Exercise:
Lines with the string "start" must each be copied from the listing.

[[ Data extract open ]]

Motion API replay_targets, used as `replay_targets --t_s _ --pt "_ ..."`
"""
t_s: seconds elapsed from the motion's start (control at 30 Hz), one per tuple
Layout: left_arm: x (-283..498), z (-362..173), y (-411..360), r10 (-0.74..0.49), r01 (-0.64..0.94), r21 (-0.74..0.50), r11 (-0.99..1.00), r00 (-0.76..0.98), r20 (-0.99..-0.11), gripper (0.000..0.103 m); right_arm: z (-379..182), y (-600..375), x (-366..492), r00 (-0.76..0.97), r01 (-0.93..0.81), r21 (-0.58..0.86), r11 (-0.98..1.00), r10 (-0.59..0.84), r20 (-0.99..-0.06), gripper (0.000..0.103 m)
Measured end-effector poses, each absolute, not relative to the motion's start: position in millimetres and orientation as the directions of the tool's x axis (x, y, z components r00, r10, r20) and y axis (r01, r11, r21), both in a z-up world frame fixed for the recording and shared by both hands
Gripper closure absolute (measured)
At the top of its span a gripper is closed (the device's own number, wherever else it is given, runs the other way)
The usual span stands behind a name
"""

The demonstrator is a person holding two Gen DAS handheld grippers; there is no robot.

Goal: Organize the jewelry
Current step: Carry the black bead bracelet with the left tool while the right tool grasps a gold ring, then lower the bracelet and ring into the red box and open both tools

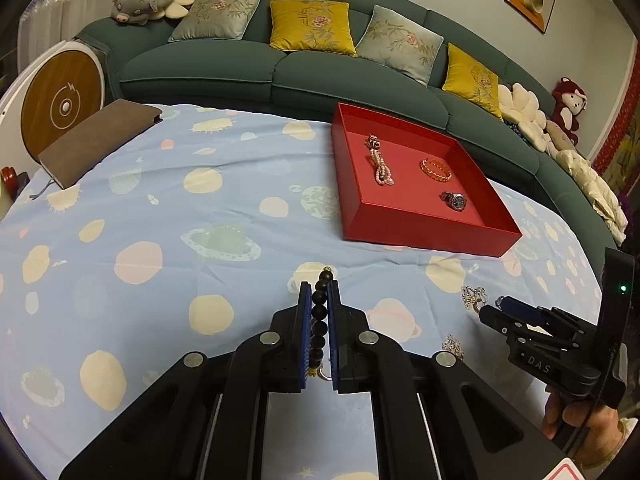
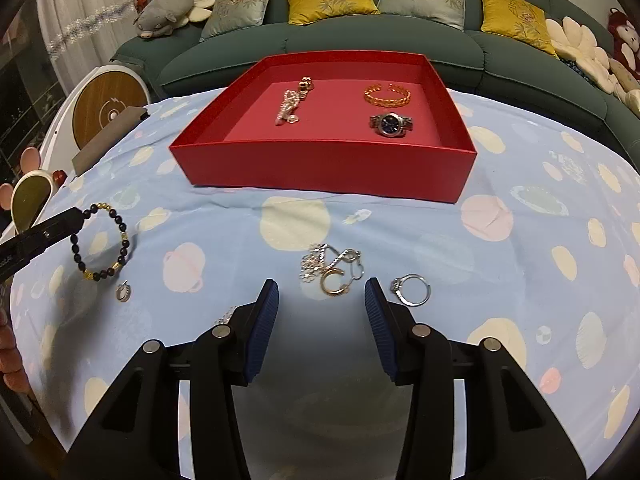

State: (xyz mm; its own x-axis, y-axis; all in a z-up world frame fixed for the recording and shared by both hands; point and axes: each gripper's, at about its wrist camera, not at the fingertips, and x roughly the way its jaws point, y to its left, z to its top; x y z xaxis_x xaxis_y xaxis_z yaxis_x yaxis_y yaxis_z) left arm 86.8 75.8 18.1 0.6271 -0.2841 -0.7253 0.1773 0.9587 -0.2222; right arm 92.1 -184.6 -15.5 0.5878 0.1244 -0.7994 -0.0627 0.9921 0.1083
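My left gripper (image 1: 319, 290) is shut on a black bead bracelet (image 1: 320, 316), whose beads run between the blue pads. In the right wrist view that bracelet (image 2: 100, 244) hangs as a loop from the left gripper (image 2: 78, 216), just above the cloth. My right gripper (image 2: 321, 285) stands open over a tangle of silver chain and a gold hoop (image 2: 330, 270), with nothing between its pads. A silver ring (image 2: 412, 288) lies by its right finger. The red tray (image 2: 320, 168) holds a pearl bracelet (image 2: 290, 106), an orange bangle (image 2: 387, 95) and a watch (image 2: 390, 123).
A small earring (image 2: 123, 292) lies under the hanging bracelet. A brown notebook (image 1: 100, 136) rests at the table's far left corner, beside a round wooden-faced device (image 1: 60, 108). A green sofa (image 1: 280, 68) with cushions runs behind the table. A hand (image 1: 580, 428) grips the right tool.
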Motion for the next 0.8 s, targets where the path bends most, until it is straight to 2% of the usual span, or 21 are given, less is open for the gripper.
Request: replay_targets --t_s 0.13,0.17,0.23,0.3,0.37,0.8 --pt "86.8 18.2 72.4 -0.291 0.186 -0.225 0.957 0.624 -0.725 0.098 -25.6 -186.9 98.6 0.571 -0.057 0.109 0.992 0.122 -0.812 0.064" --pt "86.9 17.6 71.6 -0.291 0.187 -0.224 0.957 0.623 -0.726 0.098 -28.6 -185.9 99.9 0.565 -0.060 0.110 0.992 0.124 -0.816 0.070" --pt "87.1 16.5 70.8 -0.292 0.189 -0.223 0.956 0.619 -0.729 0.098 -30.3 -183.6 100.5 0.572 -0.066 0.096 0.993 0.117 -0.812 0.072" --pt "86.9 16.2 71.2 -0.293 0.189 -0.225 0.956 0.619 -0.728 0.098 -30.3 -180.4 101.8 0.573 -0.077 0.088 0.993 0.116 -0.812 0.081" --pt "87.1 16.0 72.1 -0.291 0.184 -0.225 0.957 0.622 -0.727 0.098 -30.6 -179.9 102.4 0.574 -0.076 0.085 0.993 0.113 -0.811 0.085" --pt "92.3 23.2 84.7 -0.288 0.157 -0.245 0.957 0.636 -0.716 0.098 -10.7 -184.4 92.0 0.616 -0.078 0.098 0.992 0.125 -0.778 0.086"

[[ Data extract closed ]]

Response:
t_s: seconds elapsed from the motion's start (control at 30 Hz), one per tuple
Measured end-effector poses, each absolute, not relative to the motion's start: position in millimetres and orientation as the directions of the tool's x axis (x, y, z components r00, r10, r20) and y axis (r01, r11, r21), both in a z-up world frame fixed for the recording and shared by both hands

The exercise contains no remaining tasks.